In truth, sustainable agriculture is the ONLY option for adequately feeding the world. While conventional strategies steal fertility from the future by relying on synthetic fertilizers and pesticides at the expense of soil health, organic methods leave the earth better after every season.

There are thousands of people working hard to promote alternative agricultural techniques around the world today, and together they are slowly changing the conversation around food.

This week, to kick off our Four-Part Global Changemakers articles series, we’ve chosen to celebrate 13 individuals who are transforming how we all get our food — educating others about how we can eat well and still leave the planet healthier in the process.

We hope these individuals will inspire YOU to find NEW WAYS to improve the sustainability of your own diet.

Listed in no particular order (because each of these folks deserves to be celebrated and honored in their own right):

Sustainable farming changemaker - Howard Garrett

#1 – Howard Garrett
Radio Show Host, “The Dirt Doctor”

As one of the legends of organic gardening, Howard Garrett (the ‘Dirt Doctor’) has long been a leader in the movement in the United States. Throughout his career, Howard has worked in greenhouses, as a landscape contractor, golf course planner and organic product developer, and he is the chairman of the Texas Organic Research Center (TORC).

Born in Pittsburgh, Texas, Howard served in the Marines from 1970 to 1977 after graduating from Texas Tech University. The birth of his daughter in 1985 was a turning point in Howard’s life, and concerns about the world she was going to grow up in caused him to commit his career to the education, research, and the promotion of organic gardening practices.

Howard is the author of over a dozen books based on gardening, lawn care and natural wellness for the planet, including Marjory Wildcraft’s personal favorite, Bugs: The Good, The Bad, and The Ugly.

Today, Howard hosts the Organic Gardening Show as the Dirt Doctor, a nationally-syndicated radio show that airs each weekend on the Salem Radio Network.

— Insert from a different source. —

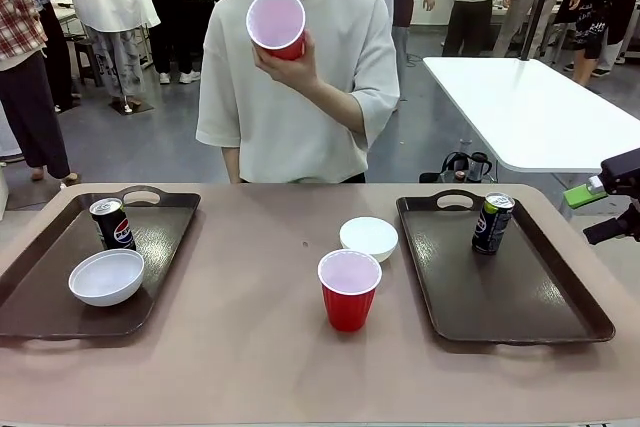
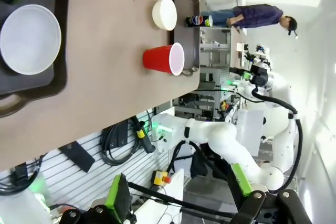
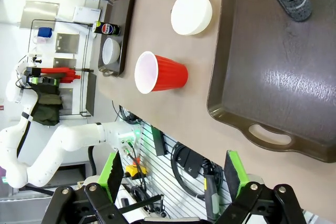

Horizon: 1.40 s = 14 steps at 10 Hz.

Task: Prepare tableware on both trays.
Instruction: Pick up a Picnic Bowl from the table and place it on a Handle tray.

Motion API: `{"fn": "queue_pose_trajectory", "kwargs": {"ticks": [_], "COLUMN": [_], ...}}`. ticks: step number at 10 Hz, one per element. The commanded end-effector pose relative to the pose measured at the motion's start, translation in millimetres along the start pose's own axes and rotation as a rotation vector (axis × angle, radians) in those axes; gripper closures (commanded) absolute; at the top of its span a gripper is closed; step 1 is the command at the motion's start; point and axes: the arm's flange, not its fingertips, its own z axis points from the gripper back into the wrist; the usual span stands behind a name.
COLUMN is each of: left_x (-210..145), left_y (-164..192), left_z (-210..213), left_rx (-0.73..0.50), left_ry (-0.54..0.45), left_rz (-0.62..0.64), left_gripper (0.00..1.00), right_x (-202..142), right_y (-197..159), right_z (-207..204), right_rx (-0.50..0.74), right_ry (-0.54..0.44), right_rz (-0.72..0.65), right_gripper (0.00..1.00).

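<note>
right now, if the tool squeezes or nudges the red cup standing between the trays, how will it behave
The red cup looks empty, its white inside bare, so probably light and easy to slide. It stands on a base narrower than its rim, so a push high may tip it. Its thin ribbed plastic wall likely flexes under a squeeze.

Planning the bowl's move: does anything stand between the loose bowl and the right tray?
Nothing visible. The bowl sits on the table just left of the right tray; the cup stands nearer the robot, off that path.
</note>
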Motion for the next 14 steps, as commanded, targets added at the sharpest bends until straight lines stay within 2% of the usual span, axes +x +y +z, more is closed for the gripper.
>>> {"fn": "queue_pose_trajectory", "kwargs": {"ticks": [1,3,5,7,8,9,10,11,12,14], "left_x": [1,1,1,1,1,1,1,1,1,1], "left_y": [1,1,1,1,1,1,1,1,1,1], "left_z": [-4,-4,-4,-4,-4,-4,-4,-4,-4,-4], "left_rx": [-0.018,-0.018,-0.018,-0.018,-0.018,-0.018,-0.018,-0.018,-0.018,-0.018], "left_ry": [0.009,0.009,0.009,0.009,0.009,0.009,0.009,0.009,0.009,0.009], "left_rz": [-0.016,-0.016,-0.016,-0.016,-0.016,-0.016,-0.016,-0.016,-0.016,-0.016], "left_gripper": [0.00,0.00,0.00,0.00,0.00,0.00,0.00,0.00,0.00,0.00], "right_x": [-17,-18,0,11,0,-44,-87,-112,-119,-113], "right_y": [26,77,85,79,76,75,74,70,64,54], "right_z": [-19,-77,-113,-130,-124,-92,-54,-20,-9,-18], "right_rx": [-0.093,-0.315,-0.447,-0.483,-0.461,-0.465,-0.444,-0.447,-0.448,-0.446], "right_ry": [0.077,0.170,0.163,0.121,0.117,0.174,0.190,0.125,0.093,0.121], "right_rz": [0.046,0.091,0.076,0.093,0.109,0.139,0.142,0.121,0.099,0.080], "right_gripper": [0.00,0.00,0.00,0.00,0.00,0.00,0.00,0.00,0.00,0.00]}}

You can learn from Howard Garrett by checking out his radio show live from 8 to 11 am CST on Sundays, or by listening to his weekly radio show as a podcast through the Dirt Doctor App.

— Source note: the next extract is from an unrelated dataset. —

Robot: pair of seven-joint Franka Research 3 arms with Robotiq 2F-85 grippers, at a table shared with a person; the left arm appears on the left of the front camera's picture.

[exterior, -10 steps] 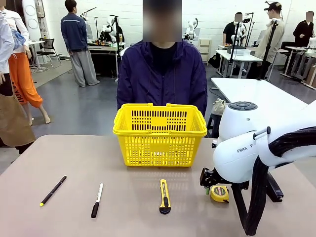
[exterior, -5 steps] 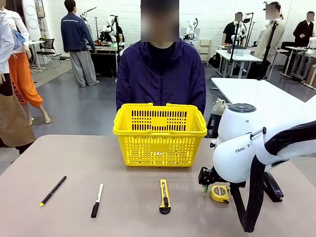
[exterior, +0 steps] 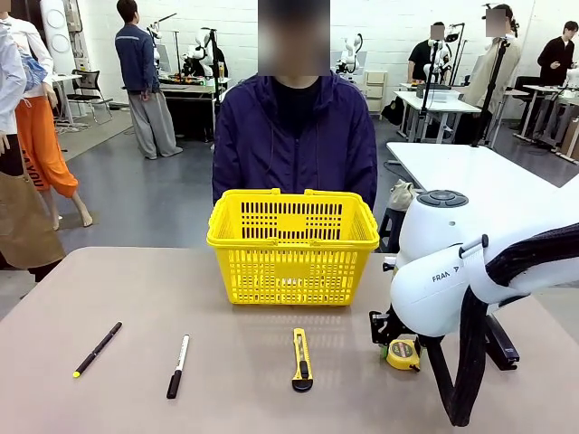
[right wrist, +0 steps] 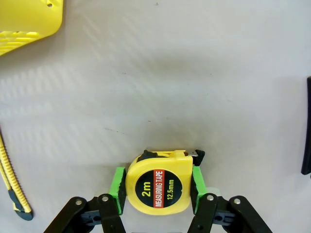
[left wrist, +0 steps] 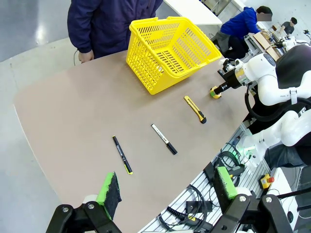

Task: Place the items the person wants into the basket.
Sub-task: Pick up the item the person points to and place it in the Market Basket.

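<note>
The yellow-and-black tape measure (right wrist: 158, 182) lies on the table with my right gripper (right wrist: 158, 193) shut on it, a green pad (right wrist: 119, 187) pressed to each side. From the front, the tape measure (exterior: 403, 353) sits right of the basket (exterior: 292, 244), under the right gripper (exterior: 391, 346). The black pen (exterior: 98, 349) and the white marker (exterior: 178, 365) lie at the front left. The person (exterior: 296, 136) stands behind the basket. My left gripper (left wrist: 167, 184) hangs open high above the table, nothing between its pads.
A yellow-and-black utility knife (exterior: 301, 359) lies in the middle front, between the marker and the tape measure. In the right wrist view the utility knife (right wrist: 12, 184) is at the left edge and a basket corner (right wrist: 29, 19) at top left.
My right gripper's jaws have closed on the tape measure, after a slight shift toward it. The left arm and the other items have not moved.
</note>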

Sustainable farming changemaker - Joel Salatin

#2 – Joel Salatin
Sustainable Grass Farmer Extraordinaire

As the persona behind Polyface Farms, Joel Salatin needs little introduction in the world of natural farming. Salatin got his start in agriculture when his parents moved to an abused, worn-out farm in the Shenandoah Valley. As a family, they began to heal the landscape and restore fertility through innovative farming techniques that relied on nature as a guide.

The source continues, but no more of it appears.